**Required work:** From the material below, reproduce exactly the stretch of lines that begins with the line holding "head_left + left" and ends with the line holding "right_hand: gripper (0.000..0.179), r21", skipping the pictures.

--- Supplied information Enclosed Below ---

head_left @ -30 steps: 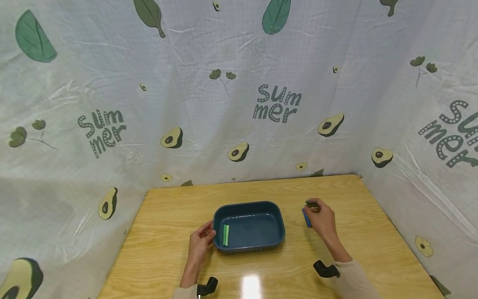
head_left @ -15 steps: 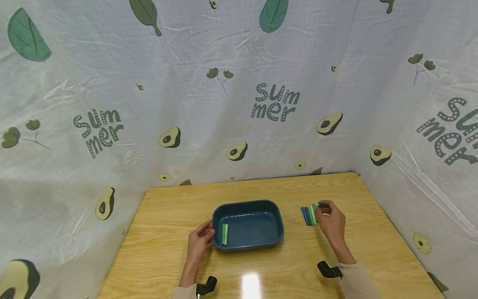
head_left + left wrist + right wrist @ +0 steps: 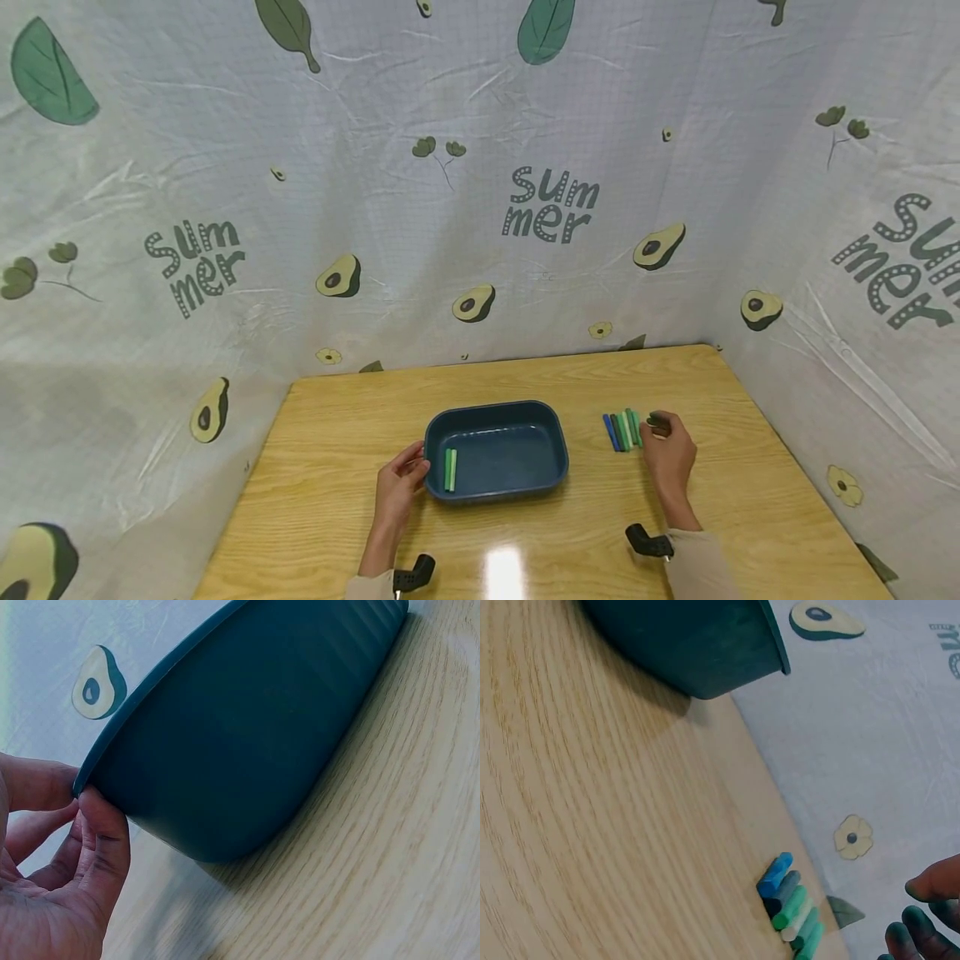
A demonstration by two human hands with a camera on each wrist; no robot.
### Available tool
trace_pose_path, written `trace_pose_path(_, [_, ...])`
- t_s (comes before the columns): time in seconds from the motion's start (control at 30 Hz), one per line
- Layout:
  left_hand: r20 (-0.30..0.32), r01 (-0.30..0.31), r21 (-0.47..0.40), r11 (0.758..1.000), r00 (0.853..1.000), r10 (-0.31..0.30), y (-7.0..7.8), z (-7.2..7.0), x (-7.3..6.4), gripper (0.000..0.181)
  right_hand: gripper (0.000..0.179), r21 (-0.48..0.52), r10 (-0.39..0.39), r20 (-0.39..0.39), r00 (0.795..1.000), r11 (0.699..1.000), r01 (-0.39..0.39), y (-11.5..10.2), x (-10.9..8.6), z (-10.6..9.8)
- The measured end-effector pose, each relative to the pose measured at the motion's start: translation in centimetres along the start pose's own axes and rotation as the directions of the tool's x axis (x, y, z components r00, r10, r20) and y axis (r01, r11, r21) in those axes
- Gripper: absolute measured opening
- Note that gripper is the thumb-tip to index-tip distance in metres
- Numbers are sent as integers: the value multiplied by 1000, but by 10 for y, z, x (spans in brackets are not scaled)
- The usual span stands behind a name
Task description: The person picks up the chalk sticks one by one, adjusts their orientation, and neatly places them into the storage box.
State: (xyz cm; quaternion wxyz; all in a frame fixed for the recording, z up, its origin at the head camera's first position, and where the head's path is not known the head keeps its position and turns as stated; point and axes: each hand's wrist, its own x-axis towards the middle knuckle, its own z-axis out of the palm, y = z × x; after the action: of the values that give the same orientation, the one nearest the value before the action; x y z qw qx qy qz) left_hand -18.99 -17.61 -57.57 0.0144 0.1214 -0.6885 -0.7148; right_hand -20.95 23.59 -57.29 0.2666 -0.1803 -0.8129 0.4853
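Note:
My left hand (image 3: 396, 496) pinches the left rim of a dark teal rectangular tray (image 3: 497, 498); in the left wrist view, thumb and fingertips meet at the tray's lip. Two chalk sticks (image 3: 451, 469), one green and one pale green, lie side by side inside at its left end. Right of the tray, several more chalk sticks (image 3: 789, 911) lie in a neat row on the table, running from blue through dark grey to greens and a pale one. Just right of that row is my right hand (image 3: 670, 454), thumb and fingers apart, its fingertips stained dark green.
The wooden table (image 3: 345, 408) ends at a back edge against a white printed sheet (image 3: 405, 250), which also hangs at both sides. A black wrist camera (image 3: 649, 542) sits on the right wrist, another wrist camera (image 3: 415, 575) on the left.
My right hand has moved to the right off the chalk row, uncovering the dark and green sticks beside the blue one. The left hand stays on the tray rim.

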Motion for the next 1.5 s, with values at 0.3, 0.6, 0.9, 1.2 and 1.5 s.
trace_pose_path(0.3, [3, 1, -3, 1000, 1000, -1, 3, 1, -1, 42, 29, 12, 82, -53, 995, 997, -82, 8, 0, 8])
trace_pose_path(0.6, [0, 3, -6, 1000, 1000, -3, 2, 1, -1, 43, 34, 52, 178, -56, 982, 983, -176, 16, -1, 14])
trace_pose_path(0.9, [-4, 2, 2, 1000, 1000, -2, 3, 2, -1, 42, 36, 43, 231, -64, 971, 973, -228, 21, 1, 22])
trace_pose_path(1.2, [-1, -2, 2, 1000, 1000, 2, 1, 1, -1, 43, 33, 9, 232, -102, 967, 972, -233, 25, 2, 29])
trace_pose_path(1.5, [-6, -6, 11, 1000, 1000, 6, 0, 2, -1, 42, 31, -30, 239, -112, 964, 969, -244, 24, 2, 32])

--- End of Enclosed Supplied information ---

**Solution:**
head_left + left wrist + right wrist @ +0 steps: 
A demonstration by two human hands with a camera on each wrist; no robot.
### Available tool
trace_pose_path, written `trace_pose_path(_, [_, ...])`
- t_s (comes before the columns): time in seconds from the motion's start (control at 30 Hz), one per line
- Layout:
  left_hand: r20 (-0.30..0.32), r01 (-0.30..0.31), r21 (-0.47..0.40), r11 (0.758..1.000), r00 (0.853..1.000), r10 (-0.31..0.30), y (-7.0..7.8), z (-7.2..7.0), x (-7.3..6.4), gripper (0.000..0.181)
  right_hand: gripper (0.000..0.179), r21 (-0.48..0.52), r10 (-0.39..0.39), r20 (-0.39..0.39), r00 (0.795..1.000), r11 (0.699..1.000), r01 (-0.39..0.39), y (-11.5..10.2), x (-10.9..8.6), z (-10.6..9.8)

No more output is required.